I'm always trying to do better than someone. More miles, more pounds, eating healthy, I love to achieve and I love to boast about it.

So it comes as no surprise that I have recently entered a competition with myself to see how many days I can go without driving my car. I suppose I talk about this often. But the hippie in me gets really pissed off every once in a while and decides I will no longer conform to this American life.

The oil spill got me going even more. I don't need your damn oil, I just need my pedal power.

On Earth day I listened to a program on NPR where a guy gave up his car for a year. I thought about it. Not completely possible for me; this is a somewhat rural place and public transportation sucks. But after hearing him I felt so guilty about driving my car. I'm perfectly capable of riding my bike to work, or walking to Target to pick up shampoo.

So I'm going to try better. Sure, it's about being green. But then it's also about saving money. And then it's about being healthy. But more importantly it's about taking time to slow down and enjoy life. It's about not being in a hurry anymore and noticing the smell of the flowers, the pelican diving for fish in the river, the doggie out for his morning walk, the sun rising in the East.

In the end it's about priorities and taking time to enjoy God's grand creation.

Monday, May 3, 2010

Don't Stop Believin'

For some reason I probably hear "Don't Stop Believin'" by Journey at least 5 times a week, sometimes more. What is it about this song? I heard it on my way home from "work" tonight. Just the end of it. Being the dork I am, I thought, what if Jesus was singing this song.

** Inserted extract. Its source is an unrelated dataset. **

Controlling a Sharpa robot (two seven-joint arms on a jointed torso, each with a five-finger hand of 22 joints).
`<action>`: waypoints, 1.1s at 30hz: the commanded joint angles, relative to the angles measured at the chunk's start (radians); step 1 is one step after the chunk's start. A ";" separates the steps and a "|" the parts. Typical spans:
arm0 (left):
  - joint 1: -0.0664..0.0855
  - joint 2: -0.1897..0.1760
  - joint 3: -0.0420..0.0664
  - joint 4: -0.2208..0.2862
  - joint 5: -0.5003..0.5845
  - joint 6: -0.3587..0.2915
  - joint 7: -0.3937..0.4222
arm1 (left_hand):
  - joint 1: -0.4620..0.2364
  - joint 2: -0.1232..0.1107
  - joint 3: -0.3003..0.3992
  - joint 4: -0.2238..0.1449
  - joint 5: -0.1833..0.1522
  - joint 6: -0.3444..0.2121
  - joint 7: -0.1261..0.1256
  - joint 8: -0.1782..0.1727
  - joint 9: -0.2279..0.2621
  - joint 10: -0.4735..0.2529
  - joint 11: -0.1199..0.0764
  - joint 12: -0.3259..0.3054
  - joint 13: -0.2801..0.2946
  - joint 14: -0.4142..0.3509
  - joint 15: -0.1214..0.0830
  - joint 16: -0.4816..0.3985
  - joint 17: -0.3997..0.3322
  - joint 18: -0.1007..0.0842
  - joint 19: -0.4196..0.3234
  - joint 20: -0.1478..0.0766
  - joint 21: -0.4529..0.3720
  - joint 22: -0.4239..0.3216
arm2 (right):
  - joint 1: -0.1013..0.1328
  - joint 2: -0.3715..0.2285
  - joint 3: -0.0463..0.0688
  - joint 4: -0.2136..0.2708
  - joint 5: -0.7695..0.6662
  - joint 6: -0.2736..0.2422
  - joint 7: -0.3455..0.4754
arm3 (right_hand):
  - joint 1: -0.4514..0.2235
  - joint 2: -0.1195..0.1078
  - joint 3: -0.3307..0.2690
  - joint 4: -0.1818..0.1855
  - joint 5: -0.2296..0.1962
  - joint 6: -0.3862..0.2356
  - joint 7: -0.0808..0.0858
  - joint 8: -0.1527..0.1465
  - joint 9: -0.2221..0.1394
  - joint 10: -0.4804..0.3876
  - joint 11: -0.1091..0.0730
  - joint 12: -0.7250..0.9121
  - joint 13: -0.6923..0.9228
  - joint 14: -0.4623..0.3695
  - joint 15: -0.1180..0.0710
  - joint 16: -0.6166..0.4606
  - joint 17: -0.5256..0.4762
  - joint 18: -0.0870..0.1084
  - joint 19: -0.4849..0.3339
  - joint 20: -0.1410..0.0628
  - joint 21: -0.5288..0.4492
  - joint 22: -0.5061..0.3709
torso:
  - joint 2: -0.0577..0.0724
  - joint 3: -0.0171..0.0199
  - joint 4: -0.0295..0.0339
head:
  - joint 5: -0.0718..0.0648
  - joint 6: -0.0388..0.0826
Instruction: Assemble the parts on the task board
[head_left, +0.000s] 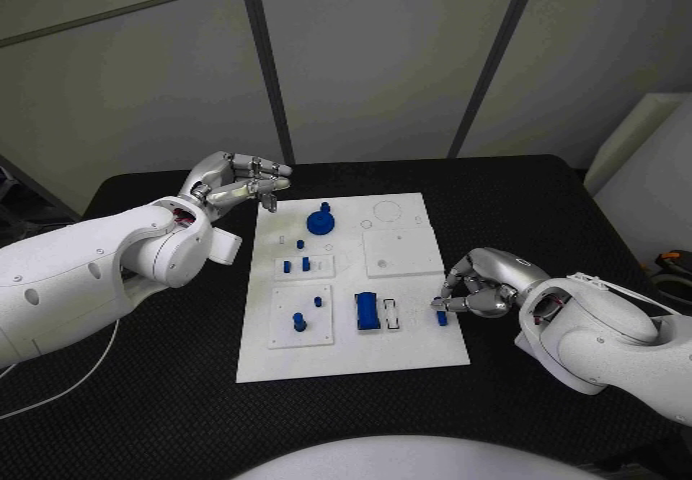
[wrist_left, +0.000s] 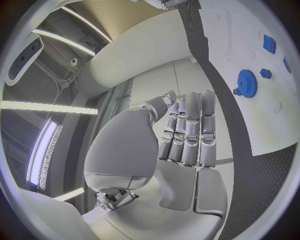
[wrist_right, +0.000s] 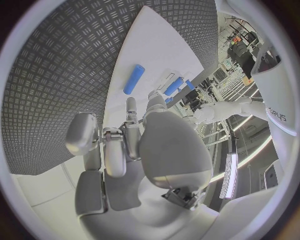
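The task board (head_left: 353, 290) lay in the middle of the black table (head_left: 548, 200), with its blue parts spread over it: a blue gear (head_left: 320, 220) near the far edge toward the left, small pegs (head_left: 300, 266) standing in a raised plate left of centre, another peg (head_left: 299, 321) in the plate at the near left corner, a blue block (head_left: 368, 310) near the middle of the near half, and a slim blue bar (head_left: 441, 316) lying close to the right edge. The right hand (head_left: 480, 285) sat low at that right edge, fingers curled downward just above or against the bar; the right wrist view showed the bar (wrist_right: 134, 79) lying flat on the white board ahead of the fingertips (wrist_right: 131, 107), apparently not yet lifted, so whether the hand had hold of it could not be told. The left hand (head_left: 235, 182) hovered off the far left corner of the board, clear of everything, its fingers (wrist_left: 190, 130) extended side by side with nothing between them. The step in hand looked like picking up the bar. The next move probably called for a firm pinch on its long sides, a lift clear of the board, then carrying it to its matching slot.
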 joint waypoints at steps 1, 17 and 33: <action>0.001 -0.002 0.001 0.002 0.001 0.010 0.013 | 0.002 0.008 -0.001 -0.007 -0.003 -0.007 0.000 0.001 0.000 -0.008 0.001 0.003 0.001 -0.002 0.005 -0.005 -0.001 -0.015 0.000 0.005 -0.003 0.001 | 0.000 0.006 0.000 -0.006 -0.046 0.044 -0.050 | -0.011 0.000 -0.006 0.000 -0.002 0.008 0.001 -0.005 0.002 -0.003 -0.003 -0.005 0.037 0.104 -0.004 0.000 0.256 -0.004 0.000 -0.003 -0.002 -0.001 | 0.000 0.0013 -0.0024 | 0.001 -0.001; 0.000 -0.003 0.001 -0.001 0.001 0.011 0.013 | 0.002 0.008 -0.001 -0.007 -0.003 -0.007 0.000 0.001 0.000 -0.008 0.001 0.003 0.001 -0.002 0.005 -0.005 -0.001 -0.015 0.000 0.005 -0.003 0.001 | -0.001 0.018 0.000 -0.008 -0.108 0.091 -0.103 | -0.026 -0.005 -0.016 -0.002 -0.006 0.025 -0.005 0.002 0.009 -0.001 -0.007 -0.002 0.040 0.105 -0.007 0.002 0.260 -0.005 0.005 -0.004 0.003 0.008 | 0.001 0.0004 0.0003 | -0.001 -0.003; -0.001 -0.006 0.001 -0.001 0.001 0.013 0.010 | -0.001 0.009 -0.002 -0.006 -0.003 -0.007 0.000 0.002 0.000 -0.008 0.000 0.006 0.001 -0.002 0.006 -0.005 -0.002 -0.015 -0.001 0.005 -0.003 0.002 | -0.033 0.050 0.000 -0.020 -0.120 0.143 -0.115 | 0.001 -0.005 -0.011 -0.013 -0.012 0.031 -0.011 0.008 0.016 0.000 -0.013 -0.002 0.041 0.105 -0.012 0.003 0.261 -0.005 0.006 -0.008 0.002 0.009 | 0.000 -0.0003 -0.0002 | 0.001 -0.011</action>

Does Jesus not sing to the small town girl that is very lonely and just needs to flee to escape the emptiness of living in an area where no one understands? Is Jesus not with the boy from South Detroit wishing to escape from his poverty to a better life? What happens when you share a smile with a stranger? Have we not all searched in the night to find emotion?

We may work hard to find our fill, but salvation comes through faith. Some will win, some will lose, but only in this world. Or not. What does the judgment really mean?

If some were born to sing the blues, does God have a plan for all of us?

What feeling am I holding on to? The feeling you get when you feel this is all real?

Oh Streetlight people, those who have been oppressed and suffered in this world. Don't Stop believing. Hold fast to your faith, because justice will come.